DIRECTIONS — Check each line of the data for "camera", and copy the ones that have it.

STORED DATA —
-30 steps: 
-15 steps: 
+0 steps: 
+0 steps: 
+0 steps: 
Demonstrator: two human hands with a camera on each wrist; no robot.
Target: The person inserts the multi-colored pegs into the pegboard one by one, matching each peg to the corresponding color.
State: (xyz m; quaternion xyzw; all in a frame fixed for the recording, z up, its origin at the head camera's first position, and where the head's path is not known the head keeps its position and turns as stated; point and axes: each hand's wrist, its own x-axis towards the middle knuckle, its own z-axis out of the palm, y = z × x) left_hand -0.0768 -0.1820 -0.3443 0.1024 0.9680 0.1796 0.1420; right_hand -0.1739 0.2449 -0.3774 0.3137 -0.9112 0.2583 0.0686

ANSWER AREA —
Demonstrator: two human hands with a camera on each wrist; no robot.
State: (xyz m; quaternion xyzw; all in a frame fixed for the recording, z up, its origin at the head camera's first position, and where the head's path is not known the head keeps its position and turns as stated; point and axes: each hand's wrist, its own x-axis towards the middle knuckle, its own z-axis out of the palm, y = z × x) left_hand -0.0768 -0.1820 -0.3443 0.1024 0.9680 0.1796 0.1420; right_hand -0.1739 0.2449 -0.3774 0.3137 -0.9112 0.2583 0.0686

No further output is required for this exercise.